Corresponding author: Hui-Ming Sun, MD, Doctor, Department of Respiratory and Critical Care Medicine, Nanjing Yimin Hospital, No. 86 Shanggao Road, Nanjing 210000, Jiangsu Province, China. shm-icu@163.com

Received: December 22, 2021
Peer-review started: December 22, 2021
First decision: February 8, 2022
Revised: February 17, 2022
Accepted: March 27, 2022
Article in press: March 27, 2022
Published online: May 26, 2022
Processing time: 153 Days and 5.6 Hours

Abstract

BACKGROUND

Synovial sarcoma (SS) is an uncommon and highly malignant soft tissue sarcoma in the clinic, with primary pulmonary SS (PPSS) being extremely rare. Here, we describe the clinical characteristics, diagnosis, and treatment of a solitary PPSS case confirmed via surgical resection and fluorescence in situ hybridization (FISH).

CASE SUMMARY

A 33-year-old man was admitted because of intermittent coughing and hemoptysis for one month, with lung shadows observed for two years. Whole-body positron emission tomography-computed tomography (PET-CT) revealed a solitary mass in the upper lobe of the right lung, with uneven radioactivity uptake and a maximum standardized uptake value of 5.6. The greyish-yellow specimen obtained following thoracoscopic resection was covered with small multi-nodulated structures and consisted of soft tissue. Hematoxylin and eosin staining revealed spindle-shaped malignant tumor cells. Immunohistochemistry indicated these tumor cells were CD99 and BCL-2-positive. Furthermore, the FISH test revealed synovial sarcoma translocation genetic reassortment, which confirmed the diagnosis of SS.

CONCLUSION

PPSS is extremely rare and tends to be misdiagnosed as many primary pulmonary diseases. PET-CT, histologic analysis, and FISH tests can be used to differentiate PPSS from other diseases. Surgical resection is regularly recommended for the treatment of solitary PPSS and is helpful for improving the prognosis.

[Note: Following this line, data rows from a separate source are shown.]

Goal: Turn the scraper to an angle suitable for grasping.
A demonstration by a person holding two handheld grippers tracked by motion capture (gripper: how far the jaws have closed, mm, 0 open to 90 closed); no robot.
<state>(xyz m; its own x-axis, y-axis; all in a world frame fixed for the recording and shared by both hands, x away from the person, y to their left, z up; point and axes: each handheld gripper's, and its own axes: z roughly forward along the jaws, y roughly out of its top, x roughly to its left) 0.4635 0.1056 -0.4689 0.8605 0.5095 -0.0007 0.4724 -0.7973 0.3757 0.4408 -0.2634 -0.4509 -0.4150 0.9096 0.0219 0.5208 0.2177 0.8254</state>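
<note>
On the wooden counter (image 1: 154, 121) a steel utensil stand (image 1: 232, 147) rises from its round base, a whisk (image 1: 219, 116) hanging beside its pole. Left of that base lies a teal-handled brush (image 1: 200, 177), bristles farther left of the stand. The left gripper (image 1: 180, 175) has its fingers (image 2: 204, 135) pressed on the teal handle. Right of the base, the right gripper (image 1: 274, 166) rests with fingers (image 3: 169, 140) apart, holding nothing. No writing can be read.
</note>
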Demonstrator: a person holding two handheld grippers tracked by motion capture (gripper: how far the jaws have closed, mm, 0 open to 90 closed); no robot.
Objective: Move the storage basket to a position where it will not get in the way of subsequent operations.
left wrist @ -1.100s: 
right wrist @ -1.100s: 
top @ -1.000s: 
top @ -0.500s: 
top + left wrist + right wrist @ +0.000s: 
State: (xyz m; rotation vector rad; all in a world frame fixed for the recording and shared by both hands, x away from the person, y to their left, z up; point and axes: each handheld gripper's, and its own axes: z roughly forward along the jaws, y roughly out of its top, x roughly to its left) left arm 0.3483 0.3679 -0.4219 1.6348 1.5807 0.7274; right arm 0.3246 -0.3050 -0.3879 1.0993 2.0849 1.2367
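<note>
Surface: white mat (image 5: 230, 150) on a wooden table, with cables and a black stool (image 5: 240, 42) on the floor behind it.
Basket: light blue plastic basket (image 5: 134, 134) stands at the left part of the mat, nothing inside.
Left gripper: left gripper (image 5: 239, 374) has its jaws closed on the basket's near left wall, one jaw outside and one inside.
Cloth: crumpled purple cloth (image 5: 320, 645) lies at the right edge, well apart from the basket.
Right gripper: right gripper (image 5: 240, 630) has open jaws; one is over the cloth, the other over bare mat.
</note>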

Keywords: Primary pulmonary synovial sarcoma; Spindle cells; Fluorescence in situ hybridization; Synovial sarcoma translocation; Solitary pulmonary nodule; Positron emission tomography-computed tomography; Case report

Core Tip: Synovial sarcoma (SS) is an uncommon and highly malignant soft tissue sarcoma in the clinic, with primary pulmonary SS (PPSS) being extremely rare. It tends to be misdiagnosed as many primary pulmonary diseases. Here, we described the clinical characteristics, diagnosis, and treatment of a solitary PPSS case. Positron emission tomography-computed tomography, histologic analysis, and fluorescence in situ hybridization tests can be used to differentiate PPSS from other diseases. Surgical resection is regularly recommended for the treatment of solitary PPSS and is helpful for improving the prognosis.